What is required — Would you filter the listing below so that only lines with the word "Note" remain?

· · · ·

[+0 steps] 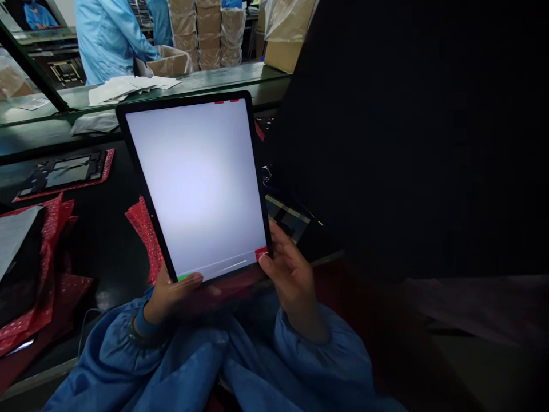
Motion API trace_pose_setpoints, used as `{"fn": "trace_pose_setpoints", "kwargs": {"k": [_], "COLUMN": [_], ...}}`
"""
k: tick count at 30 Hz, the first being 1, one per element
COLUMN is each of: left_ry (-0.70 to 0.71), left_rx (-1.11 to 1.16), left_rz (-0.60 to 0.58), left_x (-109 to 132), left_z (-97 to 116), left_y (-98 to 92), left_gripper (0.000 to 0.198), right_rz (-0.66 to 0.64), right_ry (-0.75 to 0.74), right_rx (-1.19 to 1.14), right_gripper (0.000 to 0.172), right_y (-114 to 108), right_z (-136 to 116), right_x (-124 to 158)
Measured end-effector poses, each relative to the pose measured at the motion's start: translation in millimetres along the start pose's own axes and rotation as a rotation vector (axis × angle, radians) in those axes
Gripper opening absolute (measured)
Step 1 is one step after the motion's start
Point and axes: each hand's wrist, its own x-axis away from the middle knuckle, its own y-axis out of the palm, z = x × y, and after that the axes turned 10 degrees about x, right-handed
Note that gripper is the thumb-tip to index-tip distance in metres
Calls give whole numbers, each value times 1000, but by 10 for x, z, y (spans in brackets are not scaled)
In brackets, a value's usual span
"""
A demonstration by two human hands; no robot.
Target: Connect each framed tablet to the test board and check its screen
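A tablet (199, 189) with a black frame and a lit, nearly all-white screen is held up in front of me, tilted a little to the left. Small red marks show at its top edge, a green patch at the lower left corner and a red patch at the lower right. My left hand (171, 290) grips the lower left corner, thumb across the bottom edge. Around the lower right corner closes my right hand (294, 277), its thumb beside the red patch. The tablet's back is hidden, along with most of my left fingers.
Red bubble-wrap sleeves (60, 297) and a dark panel (19, 269) lie at the left. Behind them rests an opened device frame (68, 171). A large black sheet (420, 137) blocks the right side. Beyond the ledge, a person in blue (107, 40) reaches into a cardboard box (171, 62).
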Motion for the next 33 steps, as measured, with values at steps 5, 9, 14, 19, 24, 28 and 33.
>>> {"fn": "trace_pose_setpoints", "kwargs": {"k": [5, 9, 14, 19, 24, 28, 33], "left_ry": [81, 79, 89, 75, 58, 54, 24], "left_rx": [-83, -135, -146, -194, -148, -147, -145], "left_rz": [7, 67, 142, 78, 55, 116, 64], "left_x": [-7, -7, -12, 12, 19, -1, 23], "left_z": [-24, -55, -99, -49, -30, -86, -78], "left_y": [-53, -80, -124, -76, -68, -118, -73], "left_gripper": [54, 58, 63, 54, 49, 59, 64], "right_rz": [18, 48, 61, 70, 57, 100, 232], "right_ry": [4, 61, 67, 56, 33, 41, 122], "right_rx": [2, -45, -114, -106, -92, -36, -97], "right_gripper": [57, 57, 53, 54, 57, 80, 86], "right_y": [3, 23, 42, 37, 27, 66, 102], "right_z": [13, -33, -65, -51, -37, -48, -72], "right_x": [13, 31, 41, 44, 84, 127, 171]}}
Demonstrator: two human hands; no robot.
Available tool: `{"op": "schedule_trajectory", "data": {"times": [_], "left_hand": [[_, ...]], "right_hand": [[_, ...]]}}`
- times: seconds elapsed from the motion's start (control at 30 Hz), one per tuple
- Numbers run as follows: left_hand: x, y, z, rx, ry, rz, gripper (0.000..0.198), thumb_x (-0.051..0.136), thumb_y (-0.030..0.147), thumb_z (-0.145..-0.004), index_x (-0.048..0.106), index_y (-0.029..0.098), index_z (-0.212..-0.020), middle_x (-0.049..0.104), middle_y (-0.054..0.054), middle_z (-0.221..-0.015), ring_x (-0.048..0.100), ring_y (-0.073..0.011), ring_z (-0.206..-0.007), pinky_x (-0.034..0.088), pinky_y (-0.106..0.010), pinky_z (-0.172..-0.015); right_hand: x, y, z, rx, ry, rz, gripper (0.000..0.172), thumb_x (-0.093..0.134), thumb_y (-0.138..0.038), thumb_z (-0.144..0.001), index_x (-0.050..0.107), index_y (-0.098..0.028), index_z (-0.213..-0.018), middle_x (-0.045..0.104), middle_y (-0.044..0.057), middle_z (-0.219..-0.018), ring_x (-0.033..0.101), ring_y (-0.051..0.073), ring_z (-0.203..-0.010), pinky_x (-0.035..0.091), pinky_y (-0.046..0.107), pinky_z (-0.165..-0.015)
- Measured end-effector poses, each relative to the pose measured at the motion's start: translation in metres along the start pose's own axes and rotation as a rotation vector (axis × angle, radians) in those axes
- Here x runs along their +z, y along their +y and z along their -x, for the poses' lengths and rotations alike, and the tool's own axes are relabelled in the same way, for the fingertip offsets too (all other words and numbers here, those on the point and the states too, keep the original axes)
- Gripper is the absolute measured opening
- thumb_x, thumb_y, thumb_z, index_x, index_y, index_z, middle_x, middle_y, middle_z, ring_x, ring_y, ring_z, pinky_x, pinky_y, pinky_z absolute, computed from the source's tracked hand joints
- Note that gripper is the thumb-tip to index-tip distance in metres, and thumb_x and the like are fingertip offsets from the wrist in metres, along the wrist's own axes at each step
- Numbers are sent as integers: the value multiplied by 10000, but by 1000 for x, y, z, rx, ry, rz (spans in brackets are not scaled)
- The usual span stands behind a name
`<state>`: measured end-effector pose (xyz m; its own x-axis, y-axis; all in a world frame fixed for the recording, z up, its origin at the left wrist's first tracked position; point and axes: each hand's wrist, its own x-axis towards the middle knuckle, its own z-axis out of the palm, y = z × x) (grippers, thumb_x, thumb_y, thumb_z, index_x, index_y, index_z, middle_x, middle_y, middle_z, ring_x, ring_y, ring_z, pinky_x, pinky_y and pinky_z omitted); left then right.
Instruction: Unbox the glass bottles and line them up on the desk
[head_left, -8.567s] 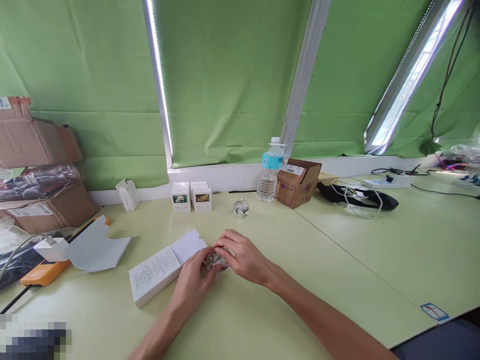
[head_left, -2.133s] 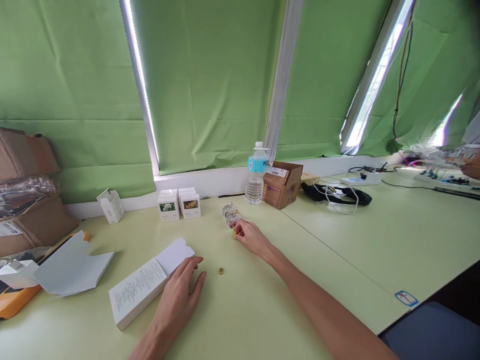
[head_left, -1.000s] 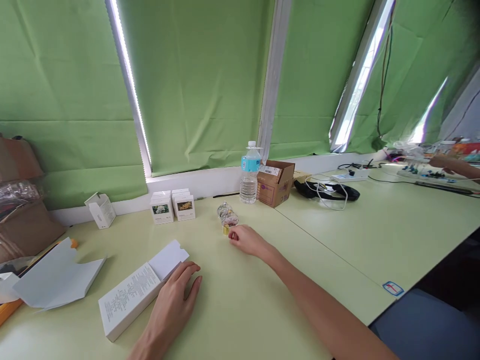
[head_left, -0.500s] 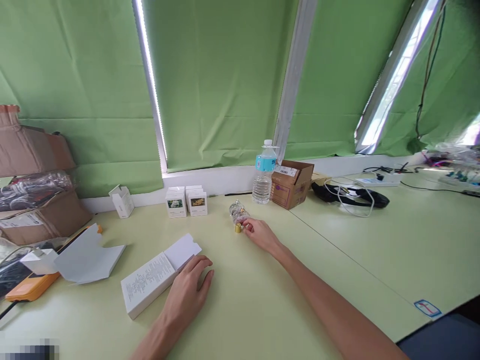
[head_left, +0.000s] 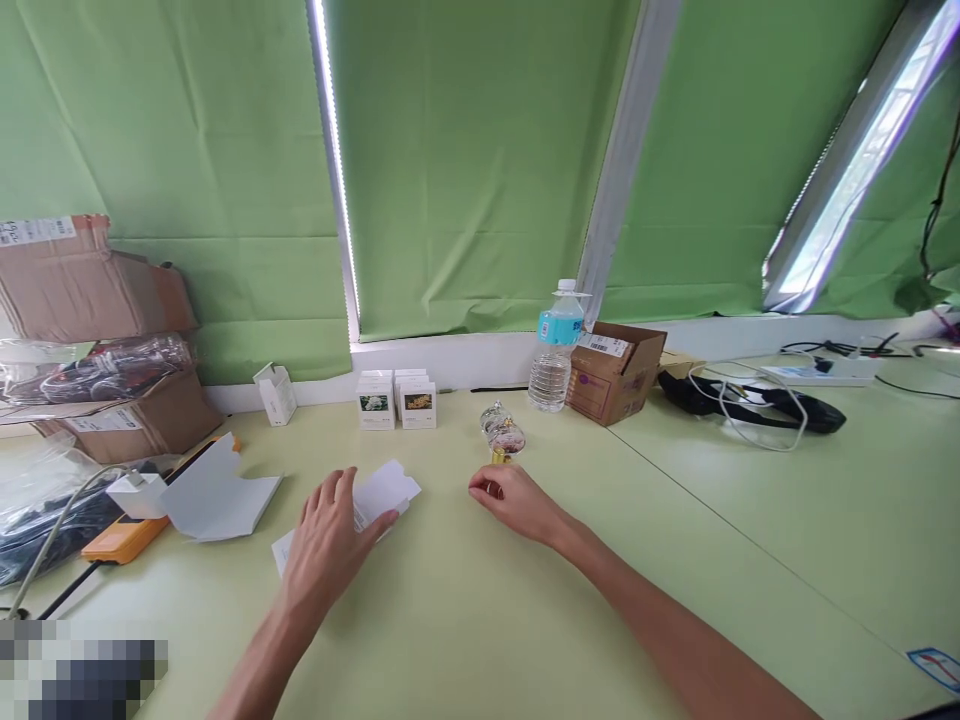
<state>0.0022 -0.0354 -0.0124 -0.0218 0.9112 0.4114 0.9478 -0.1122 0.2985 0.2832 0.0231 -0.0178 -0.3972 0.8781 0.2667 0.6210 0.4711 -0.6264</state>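
Observation:
My left hand [head_left: 328,535] is spread across a long white carton [head_left: 281,550], its thumb near the raised flap [head_left: 388,488] and its fingers along the far side. The hand covers most of the carton, and I cannot tell how firmly it touches. My right hand [head_left: 517,503] is low over the table with thumb and forefinger pinched together; anything between them is too small to make out. Just behind it is a gold cap [head_left: 498,456], beside small clear glass bottles or ornaments [head_left: 501,430] lying in a row.
Small white boxes [head_left: 395,405] with flower pictures stand at the back, near another white box [head_left: 276,393]. A water bottle [head_left: 555,350] stands by a brown carton [head_left: 615,375]. Cut white card [head_left: 221,495], an orange device [head_left: 124,540] and stacked cartons [head_left: 97,285] are left; cables [head_left: 750,400] lie right.
My right hand has drawn back toward me from the glass pieces and gold cap. My left hand has moved from the carton's near side up over it. The view has turned slightly left.

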Motion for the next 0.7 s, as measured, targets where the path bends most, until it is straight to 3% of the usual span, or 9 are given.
{"op": "schedule_trajectory", "data": {"times": [0.1, 0.17, 0.3, 0.47, 0.57, 0.7], "left_hand": [[3, -6, 1, -10, -188, -32, 681, 560, 512, -802, 398, 144, -1352, 562, -166, -1275, 532, -346, -1155, 400, -440, -922], [6, 0, 4, 26, -240, -3, 664, 568, 470, -809, 382, 162, -1367, 567, -156, -1277, 521, -332, -1179, 397, -418, -925], [11, 19, 10, 89, -244, 78, 676, 611, 440, -780, 383, 195, -1368, 552, -136, -1310, 501, -323, -1208, 389, -418, -944], [14, 29, 15, 113, -232, 121, 666, 625, 426, -764, 397, 221, -1355, 563, -117, -1295, 506, -319, -1198, 387, -422, -950], [15, 29, 16, 114, -225, 141, 697, 629, 455, -760, 376, 229, -1368, 564, -117, -1290, 504, -325, -1198, 393, -428, -944], [13, 29, 16, 93, -226, 128, 740, 647, 450, -755, 352, 208, -1389, 560, -121, -1289, 488, -331, -1212, 392, -439, -959]], "right_hand": [[7, -7, 4, 5, -57, -83, 188, 566, -314, -846, 692, -198, -924, 678, 41, -890, 604, 154, -692, 475, 260, -616], [9, -12, 5, 31, -119, -193, 261, 575, -354, -849, 677, -204, -1036, 666, 42, -906, 599, 143, -669, 488, 249, -588], [10, -22, 7, 118, -230, -508, 345, 612, -421, -834, 670, -201, -1094, 647, 38, -858, 575, 139, -686, 485, 238, -578], [8, -29, 9, 146, -293, -590, 351, 632, -465, -814, 734, -167, -971, 643, 38, -804, 539, 128, -657, 428, 226, -537], [4, -26, 6, 156, -242, -623, 364, 627, -480, -811, 755, -154, -908, 648, 42, -761, 527, 130, -639, 427, 241, -553], [-10, -12, 0, 194, 14, -795, 331, 682, -444, -770, 765, -131, -839, 652, 61, -728, 524, 138, -623, 436, 276, -594]]}}
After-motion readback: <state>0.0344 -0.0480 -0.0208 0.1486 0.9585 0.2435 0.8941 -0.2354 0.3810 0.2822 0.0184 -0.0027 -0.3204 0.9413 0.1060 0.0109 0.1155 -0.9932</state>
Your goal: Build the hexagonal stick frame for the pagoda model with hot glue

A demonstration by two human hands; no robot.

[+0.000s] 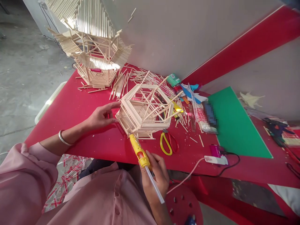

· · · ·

Exercise output —
Note that gripper is the thumb-tip to index-tip distance in metres
- Note that gripper is the thumb-tip to index-tip distance in metres, and thumb_x and the like are fingertip offsets from the wrist in metres, along the wrist's own axes at each step

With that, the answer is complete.